JUANA SUMMERS, HOST:

We're going to take you to a bookstore in Baltimore called Charm City Books.

(SOUNDBITE OF DOOR HINGE SQUEAKING)

SUMMERS: Tall shelves are jammed full of books inside a narrow, converted four-story rowhouse, and a big, white and gray dog named Lou plods across the hardwood floors, introducing himself to everyone who walks through the door. We visited this bookstore back in February because we wanted to understand why sales of romance novels have boomed, and a group of incredibly dedicated readers helped us understand why.

ALYSSA FOLEY: Hi, everybody. I'm Alyssa. I'm one of the Book $!u+z's co-leads. I want to thank you all for coming. This is such a great show-out for our first in-person resurge of the romance book club.

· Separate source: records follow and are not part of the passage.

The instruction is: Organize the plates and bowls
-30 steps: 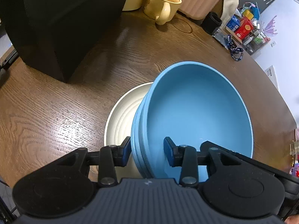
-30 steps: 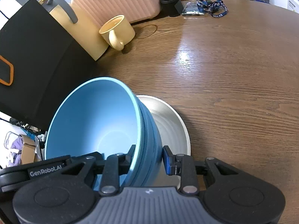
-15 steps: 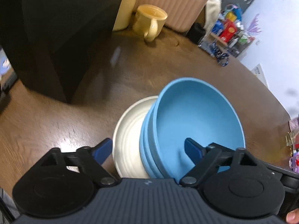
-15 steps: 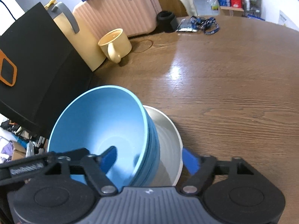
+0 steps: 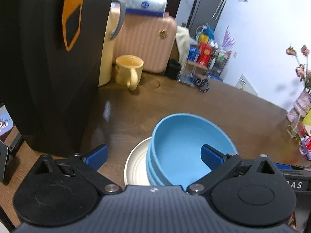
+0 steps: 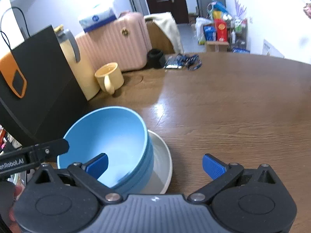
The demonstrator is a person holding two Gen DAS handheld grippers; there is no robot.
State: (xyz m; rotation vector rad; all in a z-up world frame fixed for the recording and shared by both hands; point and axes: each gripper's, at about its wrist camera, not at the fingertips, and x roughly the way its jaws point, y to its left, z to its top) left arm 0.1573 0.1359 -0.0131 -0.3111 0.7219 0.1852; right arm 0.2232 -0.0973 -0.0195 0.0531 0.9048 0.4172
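Note:
A stack of blue bowls [image 5: 182, 145] sits on a cream plate [image 5: 136, 165] on the brown wooden table [image 5: 243, 116]. The stack [image 6: 108, 137] and plate [image 6: 163, 155] also show in the right wrist view. My left gripper [image 5: 153, 157] is open and empty, raised just above and behind the stack's near rim. My right gripper [image 6: 155, 165] is open and empty, also drawn back above the bowls' right edge. The left gripper's body shows at the left edge of the right wrist view.
A black box with an orange mark [image 5: 50, 58] stands at the left. A cream jug [image 6: 77, 66] and a yellow mug [image 5: 130, 71] stand behind it, before a pink suitcase [image 5: 143, 44]. A lanyard [image 6: 186, 60] lies at the far edge. A vase [image 5: 301, 106] stands at the right.
Both grippers were shut on the blue bowls' rim a second ago. They have opened, let go and pulled up and back; the stack stays on the plate.

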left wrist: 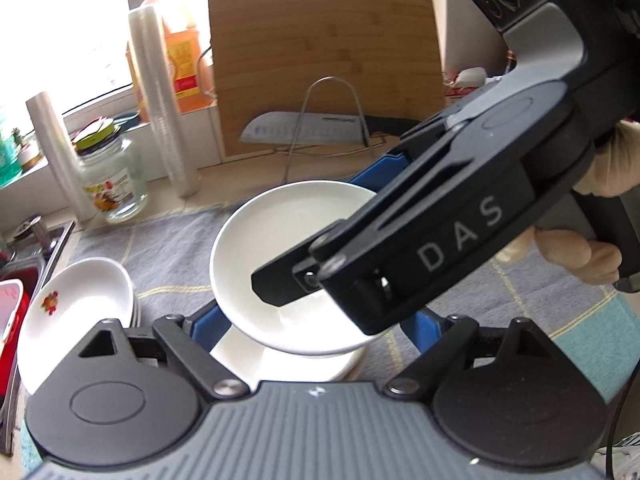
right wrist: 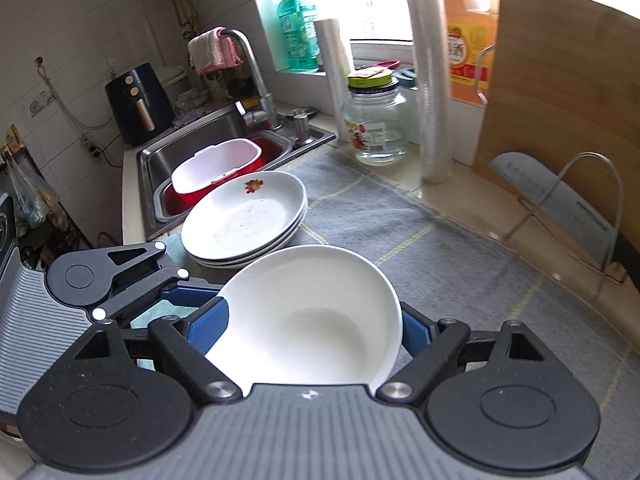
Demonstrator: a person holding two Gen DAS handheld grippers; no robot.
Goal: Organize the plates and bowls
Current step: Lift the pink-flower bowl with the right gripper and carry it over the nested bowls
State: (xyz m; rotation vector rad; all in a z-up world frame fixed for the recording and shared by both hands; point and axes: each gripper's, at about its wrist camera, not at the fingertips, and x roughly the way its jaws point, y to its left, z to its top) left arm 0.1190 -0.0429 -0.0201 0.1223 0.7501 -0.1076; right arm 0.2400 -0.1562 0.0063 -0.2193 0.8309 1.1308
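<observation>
Gripping a white bowl (right wrist: 316, 316), the right tool (right wrist: 316, 336) pinches it between its two blue pads (right wrist: 210, 326): one pad sits inside the bowl and the other against its outer wall. In the left wrist view the bowl is tilted and held above a second white dish (left wrist: 288, 364) that rests on the grey mat (right wrist: 400, 216) covering the tabletop. The left tool (left wrist: 312, 332) is spread, with one blue pad on each side of that lower dish; whether the pads touch it cannot be told. A stack of plates (right wrist: 246, 220), the top one bearing a small red flower print, stands on the mat beside the sink (right wrist: 192, 140). Behind the mat, a glass jar (right wrist: 376, 124), a wooden cutting board (right wrist: 560, 92) and a knife (left wrist: 304, 130) in a wire rack stand near the window.
</observation>
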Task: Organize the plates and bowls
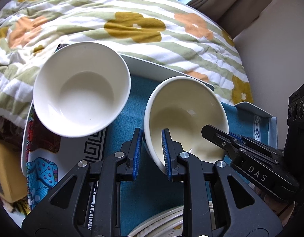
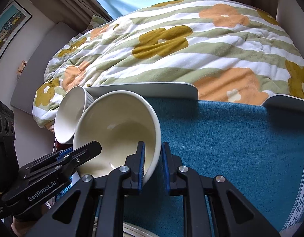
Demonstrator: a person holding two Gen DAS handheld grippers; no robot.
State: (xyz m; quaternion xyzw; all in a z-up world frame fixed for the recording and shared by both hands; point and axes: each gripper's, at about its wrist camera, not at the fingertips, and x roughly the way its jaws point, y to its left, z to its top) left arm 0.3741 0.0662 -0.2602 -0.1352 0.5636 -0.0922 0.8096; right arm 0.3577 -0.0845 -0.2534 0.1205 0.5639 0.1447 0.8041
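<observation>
Both grippers clamp the cream bowl by its rim: the left gripper on its near-left wall, the right gripper on the opposite side. The bowl tilts above the blue cloth (white bowl beside it, on the patterned tray).
</observation>
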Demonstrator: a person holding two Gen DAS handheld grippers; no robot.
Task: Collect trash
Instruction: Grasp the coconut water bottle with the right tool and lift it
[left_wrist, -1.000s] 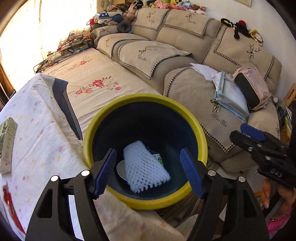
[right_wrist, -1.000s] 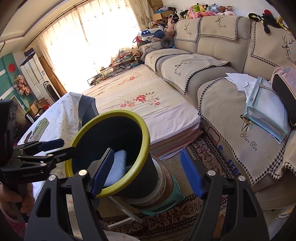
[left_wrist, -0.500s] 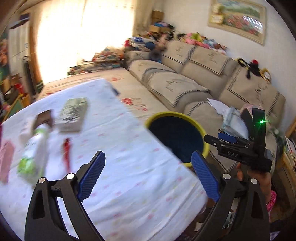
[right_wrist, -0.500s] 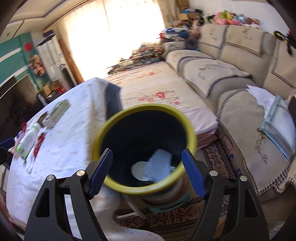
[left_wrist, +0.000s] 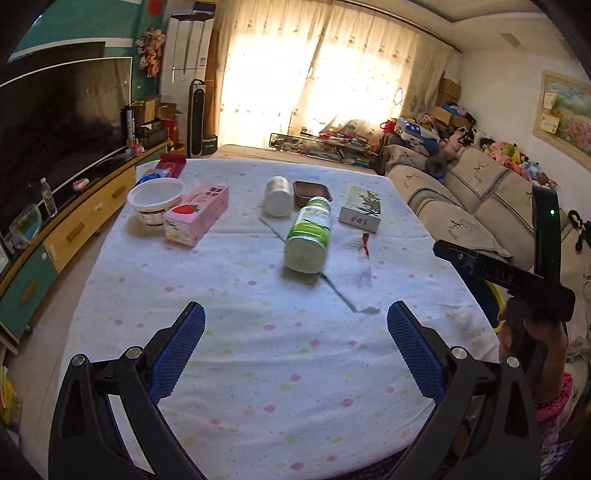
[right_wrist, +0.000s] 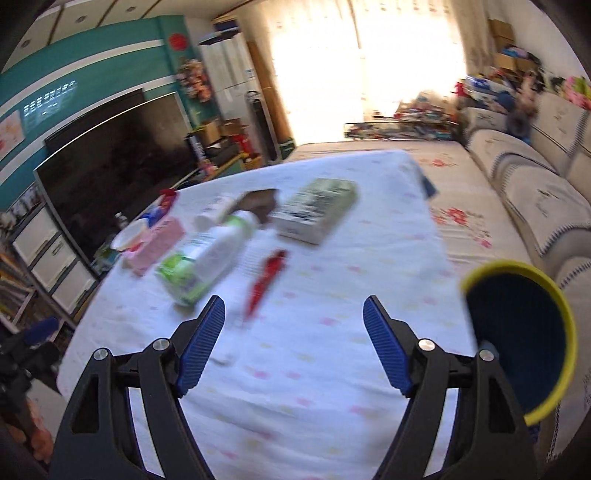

SUMMERS: That was Alyssa Foley. She leads this book group. Readers, books in hand, stretch from the front of the store all the way to the back, where there's a charcuterie spread set up along with chocolates, boxed wine and seltzer. Some people here, like Foley, have been reading romance for years, but others...

FOLEY: So how many people is romance a new genre for them? They're exploring.

UNIDENTIFIED PERSON #1: Yes.

FOLEY: Yes, great.

UNIDENTIFIED PERSON #1: Lift them proudly in the air.

FOLEY: (Laughter) We love that.

SUMMERS: Demand for romance novels is booming in the U.S., with sales of print copies surging about 52% in the year 2022 even as book sales saw a decline. That's according to Publishers' Weekly. It's also something Daven Ralston has seen. She owns Charm City Books with her husband, Joe Carlson.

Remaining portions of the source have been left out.